Copy all of the material below, line for line.

START DATASET CONTENT

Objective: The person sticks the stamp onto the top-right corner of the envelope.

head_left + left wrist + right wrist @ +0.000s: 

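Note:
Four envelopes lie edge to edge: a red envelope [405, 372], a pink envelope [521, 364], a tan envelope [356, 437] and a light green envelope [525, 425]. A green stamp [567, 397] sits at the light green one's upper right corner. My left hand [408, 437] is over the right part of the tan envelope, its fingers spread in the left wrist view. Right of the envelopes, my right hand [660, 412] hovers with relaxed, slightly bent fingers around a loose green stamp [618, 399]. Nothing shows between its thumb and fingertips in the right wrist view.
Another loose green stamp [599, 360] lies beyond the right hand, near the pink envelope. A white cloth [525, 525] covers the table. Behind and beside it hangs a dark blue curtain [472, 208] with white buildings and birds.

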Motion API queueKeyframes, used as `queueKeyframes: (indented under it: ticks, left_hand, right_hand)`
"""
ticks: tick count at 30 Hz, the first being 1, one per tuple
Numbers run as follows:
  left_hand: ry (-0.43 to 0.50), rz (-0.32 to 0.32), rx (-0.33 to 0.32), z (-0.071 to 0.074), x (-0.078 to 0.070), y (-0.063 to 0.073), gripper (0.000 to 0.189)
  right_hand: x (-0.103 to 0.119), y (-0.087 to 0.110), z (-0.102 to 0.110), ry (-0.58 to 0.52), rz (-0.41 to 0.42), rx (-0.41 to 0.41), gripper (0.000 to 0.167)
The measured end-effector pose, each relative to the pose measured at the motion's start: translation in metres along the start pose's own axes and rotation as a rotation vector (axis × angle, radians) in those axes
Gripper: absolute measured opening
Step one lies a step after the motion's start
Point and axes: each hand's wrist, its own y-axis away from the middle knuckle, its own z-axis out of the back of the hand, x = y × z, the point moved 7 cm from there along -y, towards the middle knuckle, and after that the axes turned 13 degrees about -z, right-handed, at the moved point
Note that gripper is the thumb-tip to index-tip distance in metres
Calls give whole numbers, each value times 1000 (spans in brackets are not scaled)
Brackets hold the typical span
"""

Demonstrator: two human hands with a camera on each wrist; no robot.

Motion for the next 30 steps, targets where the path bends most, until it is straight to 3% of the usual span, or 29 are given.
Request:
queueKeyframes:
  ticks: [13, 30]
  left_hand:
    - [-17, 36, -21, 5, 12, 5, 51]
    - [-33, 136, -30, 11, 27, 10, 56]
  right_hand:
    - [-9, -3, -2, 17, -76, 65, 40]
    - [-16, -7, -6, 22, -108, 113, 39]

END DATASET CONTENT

• **RESPONSE TO THE EXERCISE**:
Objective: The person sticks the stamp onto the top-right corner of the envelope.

head_left + left wrist + right wrist @ +0.000s: 

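Note:
Four envelopes lie edge to edge: a red envelope [405, 372], a pink envelope [521, 364], a tan envelope [356, 437] and a light green envelope [525, 425]. A green stamp [567, 397] sits at the light green one's upper right corner. My left hand [408, 437] is over the right part of the tan envelope, its fingers spread in the left wrist view. Right of the envelopes, my right hand [660, 412] hovers with relaxed, slightly bent fingers around a loose green stamp [618, 399]. Nothing shows between its thumb and fingertips in the right wrist view.
Another loose green stamp [599, 360] lies beyond the right hand, near the pink envelope. A white cloth [525, 525] covers the table. Behind and beside it hangs a dark blue curtain [472, 208] with white buildings and birds.
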
Motion API queueKeyframes, used as `queueKeyframes: (indented under it: ticks, left_hand, right_hand)`
"""
ticks: tick count at 30 Hz, the first being 1, one per tuple
Numbers run as follows:
  left_hand: ry (-0.43 to 0.50), rz (-0.32 to 0.32), rx (-0.33 to 0.32), z (-0.071 to 0.074), x (-0.078 to 0.070), y (-0.063 to 0.073), gripper (0.000 to 0.189)
  right_hand: x (-0.103 to 0.119), y (-0.087 to 0.110), z (-0.102 to 0.110), ry (-0.58 to 0.52), rz (-0.41 to 0.42), rx (-0.41 to 0.41), gripper (0.000 to 0.167)
The measured end-effector pose, each relative to the pose measured at the motion's start: translation in metres along the start pose's own axes and rotation as a rotation vector (axis × angle, radians) in those axes
Gripper: absolute measured opening
Step one lies a step after the motion's start
Point and axes: each hand's wrist, its own y-axis away from the middle knuckle, its own z-axis out of the back of the hand, x = y × z, the point moved 7 cm from there along -y, towards the middle knuckle, and after that the axes turned 13 degrees about -z, right-handed, at the moved point
Note that gripper is the thumb-tip to index-tip distance in metres
Calls give whole numbers, each value times 1000 (spans in brackets are not scaled)
Brackets hold the typical span
"""

Demonstrator: two human hands with a camera on each wrist; no robot.

Motion for the next 30 steps, targets where the path bends most, until it is straight to 3% of the usual span, or 29 are given.
Request:
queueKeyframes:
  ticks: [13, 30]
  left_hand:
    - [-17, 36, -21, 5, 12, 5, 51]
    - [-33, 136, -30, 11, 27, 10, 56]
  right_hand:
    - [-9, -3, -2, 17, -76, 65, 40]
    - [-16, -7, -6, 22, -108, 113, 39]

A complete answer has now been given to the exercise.